Today I thought I'd take a look at Ursula LeGuin's The Left Hand of Darkness. This is possibly my favorite book of all time; certainly it's a source of inspiration to me in my own writing. The opening is actually quite complex, because it involves three different voices. The first one appears in the title of the first chapter:
"1. A Parade in Erhenrang"
Let's start with the phrase "in Erhenrang." This gives us a location with an entirely foreign name, so it's clearly some alien place (assuming that we've come to the first page knowing we're looking at science fiction).
The second thing I'd like to point out is "a parade." The word "a" has a special function, that of introducing something that is new - specifically, something that is new to the reader. It's the word "a" here that gives me a sense of a narrator, and a subtle sense of "once upon a time." So this is the over-narrator's voice: as close as we'll get to hearing the voice of the author herself.
Then we hit the second voice:
"From the Archives of Hain. Transcript of Ansible Document 01-01101-934-2-Gethen: To the Stabile on Ollul: Report from Genly Ai, First Mobile on Gethen/Winter, Hainish Cycle 93, Ekumenical Year 1490-97"
This is a voice of ultimate authority, the notes that would head a scientific report, and thus it gives us the sense that what will follow is a completely factual account. Notice that there are no verbs in this excerpt. No verbs means no subjects, and thus no actors - the sense of agency, of identity and intent is completely removed, leaving us with a sourceless truth. This impression is strengthened by the word "archives," a place where history is recorded, and "transcript," a completely accurate re-copying of something not originally in text form.

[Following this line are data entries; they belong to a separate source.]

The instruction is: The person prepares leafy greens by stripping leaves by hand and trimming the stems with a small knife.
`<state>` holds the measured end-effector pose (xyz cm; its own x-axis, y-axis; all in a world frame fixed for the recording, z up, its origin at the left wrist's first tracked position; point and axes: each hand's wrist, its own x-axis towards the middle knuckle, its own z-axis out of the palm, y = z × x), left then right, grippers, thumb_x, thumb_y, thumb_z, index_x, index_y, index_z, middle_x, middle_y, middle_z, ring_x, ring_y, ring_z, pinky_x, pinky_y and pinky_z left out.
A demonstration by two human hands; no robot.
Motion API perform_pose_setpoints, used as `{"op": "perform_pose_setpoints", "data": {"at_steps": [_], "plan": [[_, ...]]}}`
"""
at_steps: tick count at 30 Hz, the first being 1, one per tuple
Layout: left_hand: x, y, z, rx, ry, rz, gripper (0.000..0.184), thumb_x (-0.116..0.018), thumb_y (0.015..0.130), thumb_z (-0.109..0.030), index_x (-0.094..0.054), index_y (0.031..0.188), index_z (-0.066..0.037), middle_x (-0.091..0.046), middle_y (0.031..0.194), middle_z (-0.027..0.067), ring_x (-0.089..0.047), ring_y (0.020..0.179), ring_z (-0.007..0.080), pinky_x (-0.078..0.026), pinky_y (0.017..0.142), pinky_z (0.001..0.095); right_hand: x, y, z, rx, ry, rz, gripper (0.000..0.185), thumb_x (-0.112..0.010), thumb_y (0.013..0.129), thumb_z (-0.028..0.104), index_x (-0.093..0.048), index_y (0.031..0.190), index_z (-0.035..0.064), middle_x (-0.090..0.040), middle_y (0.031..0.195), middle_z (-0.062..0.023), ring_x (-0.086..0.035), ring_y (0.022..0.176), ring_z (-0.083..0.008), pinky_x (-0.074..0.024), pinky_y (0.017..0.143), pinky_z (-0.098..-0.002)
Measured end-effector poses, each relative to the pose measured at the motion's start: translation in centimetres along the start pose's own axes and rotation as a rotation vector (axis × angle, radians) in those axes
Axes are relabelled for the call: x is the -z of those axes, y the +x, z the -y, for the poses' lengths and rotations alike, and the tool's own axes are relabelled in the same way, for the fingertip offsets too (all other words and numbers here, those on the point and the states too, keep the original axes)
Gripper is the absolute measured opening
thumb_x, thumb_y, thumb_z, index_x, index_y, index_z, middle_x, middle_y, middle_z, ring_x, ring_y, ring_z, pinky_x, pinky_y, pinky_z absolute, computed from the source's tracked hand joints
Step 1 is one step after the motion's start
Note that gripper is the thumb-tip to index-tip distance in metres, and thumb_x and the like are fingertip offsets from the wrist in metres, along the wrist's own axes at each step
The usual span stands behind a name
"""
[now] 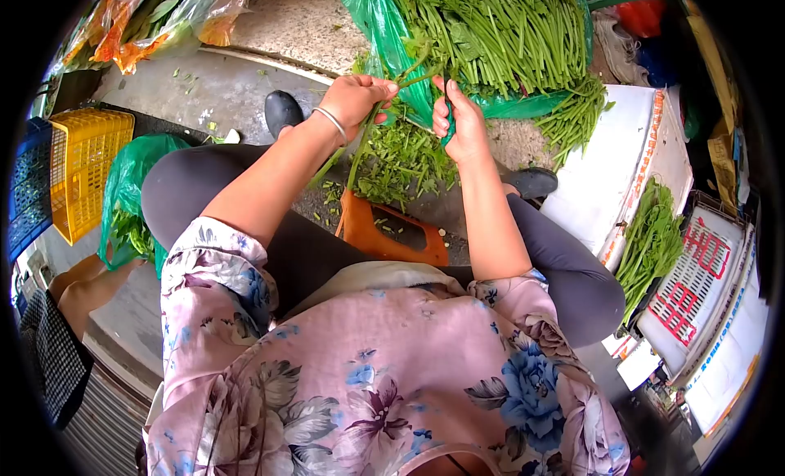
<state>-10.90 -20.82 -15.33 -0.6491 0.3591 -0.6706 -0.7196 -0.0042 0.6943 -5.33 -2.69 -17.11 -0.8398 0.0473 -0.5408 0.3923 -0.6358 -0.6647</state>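
My left hand (pixel 357 105), with a bangle on its wrist, pinches a few leafy green stems (pixel 361 153); their ends hang down below the fingers. Close on its right, my right hand (pixel 463 126) is closed around a slim green-handled knife (pixel 449 129), its blade hardly visible. Under both hands lies a pile of loose leaves and trimmings (pixel 401 161) on the ground. Just beyond them, a large heap of green stalks (pixel 507 38) rests on a green plastic bag (pixel 380 26).
An orange stool (pixel 372 239) stands between my legs. To the left are a yellow crate (pixel 90 173), a blue crate (pixel 29 186) and another green bag (pixel 123 181) beside a person's bare leg (pixel 90 296). At right, a white box (pixel 601 161) and more greens (pixel 652 247) stand near a printed basket (pixel 691 280).
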Motion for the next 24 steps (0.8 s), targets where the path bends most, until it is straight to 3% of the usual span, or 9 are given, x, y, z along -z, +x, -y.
{"op": "perform_pose_setpoints", "data": {"at_steps": [5, 11, 13, 17, 18, 20, 24], "plan": [[0.4, 0.0, -0.2, 0.014, 0.031, 0.074, 0.01, -0.059, 0.08, -0.009, -0.056, 0.083, 0.001, -0.056, 0.072, 0.0039, -0.051, 0.063, 0.0115, -0.039, 0.046, 0.023, 0.6, 1.2, -0.5, -0.057, -0.153, -0.043, 0.023, -0.055, 0.084, 0.03, -0.056, 0.095, 0.0096, -0.039, 0.055, 0.004, -0.034, 0.043, -0.0052, -0.0252, 0.037, -0.0194], [1.0, 0.3, -0.3, 0.067, 0.001, 0.003, 0.012, -0.059, 0.081, -0.01, -0.056, 0.083, 0.001, -0.056, 0.073, 0.005, -0.051, 0.062, 0.0116, -0.038, 0.045, 0.0224, 4.5, -0.3, -3.8, -0.221, -0.375, -0.162, 0.036, -0.053, 0.085, 0.033, -0.052, 0.116, 0.0136, -0.035, 0.054, 0.0071, -0.029, 0.042, -0.0034, -0.0218, 0.037, -0.0188], [1.6, 0.7, -0.3, 0.014, -0.142, 0.022, 0.01, -0.055, 0.083, -0.009, -0.055, 0.084, 0.001, -0.055, 0.074, 0.0045, -0.051, 0.064, 0.0116, -0.039, 0.046, 0.0218, 5.4, -0.9, -5.0, -0.439, -0.845, -0.156, 0.039, -0.054, 0.085, 0.032, -0.051, 0.117, 0.0104, -0.037, 0.054, 0.0069, -0.028, 0.042, -0.0038, -0.0211, 0.037, -0.0193], [2.7, 1.5, -0.6, 0.006, -0.215, 0.048, 0.013, -0.048, 0.088, -0.012, -0.053, 0.092, -0.001, -0.054, 0.087, 0.0051, -0.05, 0.072, 0.01, -0.04, 0.053, 0.0183, 4.1, -1.6, -4.7, -0.628, -0.551, 0.208, 0.045, -0.05, 0.087, 0.029, -0.042, 0.123, 0.0026, -0.035, 0.054, 0.0064, -0.027, 0.042, -0.0034, -0.0217, 0.036, -0.018], [2.6, 1.5, -0.7, -0.004, -0.275, 0.032, 0.014, -0.047, 0.088, -0.012, -0.053, 0.094, -0.001, -0.054, 0.088, 0.0058, -0.05, 0.072, 0.0101, -0.041, 0.054, 0.0185, 3.6, -1.5, -4.5, -0.632, -0.552, 0.216, 0.045, -0.05, 0.087, 0.029, -0.042, 0.123, 0.0026, -0.035, 0.054, 0.0064, -0.027, 0.042, -0.0034, -0.0217, 0.036, -0.018], [2.8, 1.7, -0.8, -0.011, -0.341, 0.024, 0.015, -0.046, 0.088, -0.013, -0.051, 0.097, 0.0, -0.054, 0.092, 0.0076, -0.051, 0.073, 0.0105, -0.043, 0.057, 0.0196, 1.8, -2.0, -3.3, -0.602, -0.296, 0.502, 0.043, -0.046, 0.089, 0.027, -0.042, 0.122, 0.0004, -0.034, 0.054, 0.0059, -0.028, 0.042, -0.0031, -0.0229, 0.037, -0.0168], [3.1, 1.9, -1.0, -0.031, -0.368, 0.066, 0.016, -0.046, 0.088, -0.013, -0.051, 0.096, 0.0, -0.054, 0.092, 0.0084, -0.052, 0.075, 0.0118, -0.046, 0.061, 0.0219, -0.6, -2.5, -1.8, -0.571, -0.232, 0.672, 0.038, -0.047, 0.088, 0.023, -0.046, 0.119, -0.0002, -0.034, 0.054, 0.0056, -0.029, 0.043, -0.0025, -0.0228, 0.036, -0.0155]]}}
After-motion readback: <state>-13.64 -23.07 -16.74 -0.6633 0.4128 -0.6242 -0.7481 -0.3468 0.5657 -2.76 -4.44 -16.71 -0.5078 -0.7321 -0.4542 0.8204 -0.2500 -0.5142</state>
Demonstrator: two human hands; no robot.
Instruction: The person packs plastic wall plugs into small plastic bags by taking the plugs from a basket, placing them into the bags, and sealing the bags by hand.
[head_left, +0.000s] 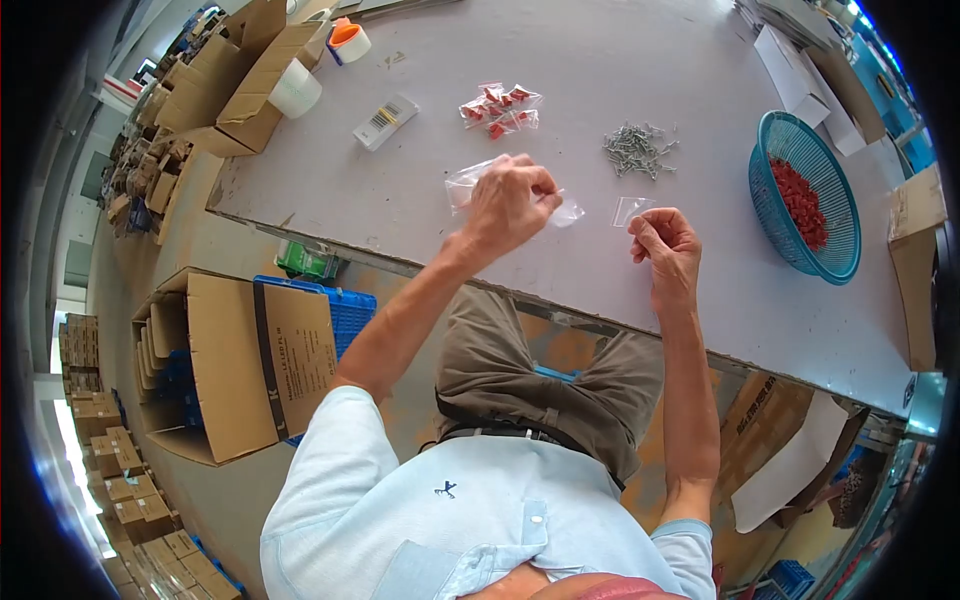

Along with this we get "Hain," another unfamiliar place but obviously the source of this authority. The word "ansible" may be unfamiliar but it clearly must produce documents, and in particular, messages ("To the Stabile on Ollul...").
Think about the number of alien names in these few sentences. The feeling I get from all of this is that the protagonist, clearly indicated to be Genly Ai, is a small individual in the context of a very large and complex overarching institutional structure. This structure not only incorporates separate planets (notice the use of "on" in "on Ollul" rather than "in" which we saw in the chapter title) but it also dictates its own measurement of time.
So from the chapter title we've backed off to the voice of the greater institution, and then LeGuin takes us into this:
"I'll make my report as if I told a story, for I was taught as a child on my homeworld that Truth is a matter of the imagination. The soundest fact may fail or prevail in the style of its telling..."
Here, beginning with the word "I," suddenly we hear our point-of-view narrator's voice. LeGuin indicates that this voice belongs to Genly Ai by linking back to the previous piece with the phrase "my report." We get confirmation of the outer space setting in the world "homeworld." But rather than starting to recount events immediately, Genly Ai says, "Truth is a matter of the imagination. The soundest fact may fail or prevail in the style of its telling..."
This is a fascinating move. Le Guin sets us up to receive facts, using the lines from the Archive notes, and then immediately has her narrator question the nature of truth and fact. (By the way, we don't actually get to the parade until the fourth paragraph on page 2).
It strikes me that this is intended to be deliberately disorienting. It sets the reader up to take the story seriously, but to be prepared for alienness and a great deal of ambiguity. It prepares us for the voice of Genly Ai, who comes out of an Earth-born storytelling background, but does have the skills of a linguist and anthropologist, as well as (to some extent) a political negotiator. It also fits well with the way Genly Ai himself feels disoriented a lot of the time.
Throughout the novel, we get the very succinct chapter titles which give us a calmly reflective sense of the story's progress, but the complexity of the characters, the world, and the situation just grows and grows. That LeGuin is able to keep it all driving forward and pointing to a dramatic conclusion is a measure of her skill.
There's a reason this book won the Hugo and Nebula awards. Read it.